__Problem details__
Write the data out again exactly and in full.

__Information supplied__

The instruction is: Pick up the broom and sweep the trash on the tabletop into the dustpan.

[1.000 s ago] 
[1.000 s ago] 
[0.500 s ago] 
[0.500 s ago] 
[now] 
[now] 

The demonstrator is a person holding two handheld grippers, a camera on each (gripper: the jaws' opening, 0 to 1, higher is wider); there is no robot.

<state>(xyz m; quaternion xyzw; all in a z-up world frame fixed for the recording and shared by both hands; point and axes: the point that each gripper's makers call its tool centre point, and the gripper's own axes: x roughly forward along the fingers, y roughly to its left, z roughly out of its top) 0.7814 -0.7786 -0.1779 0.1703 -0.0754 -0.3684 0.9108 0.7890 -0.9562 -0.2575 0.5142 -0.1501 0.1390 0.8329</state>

__The answer__
The instruction is: Pick up the broom and sweep the trash on the tabletop into the dustpan.

[1.000 s ago] 
[1.000 s ago] 
[0.500 s ago] 
[0.500 s ago] 
[now] 
[now] 

The demonstrator is a person holding two handheld grippers, a camera on each (gripper: the jaws' opening, 0 to 1, higher is wider); there is no robot.

<state>(xyz m; quaternion xyzw; all in a z-up world frame fixed for the recording and shared by both hands; point and axes: the point that each gripper's makers call its tool centre point, and the gripper's own axes: x roughly forward along the fingers, y roughly to its left, z roughly out of its top) 0.7814 -0.7786 -0.1779 0.1703 -0.0754 -0.3684 0.9108 0.7890 -0.9562 -0.2575 0.5142 -0.1501 0.1390 0.8329</state>

For this exercise, nothing further remains.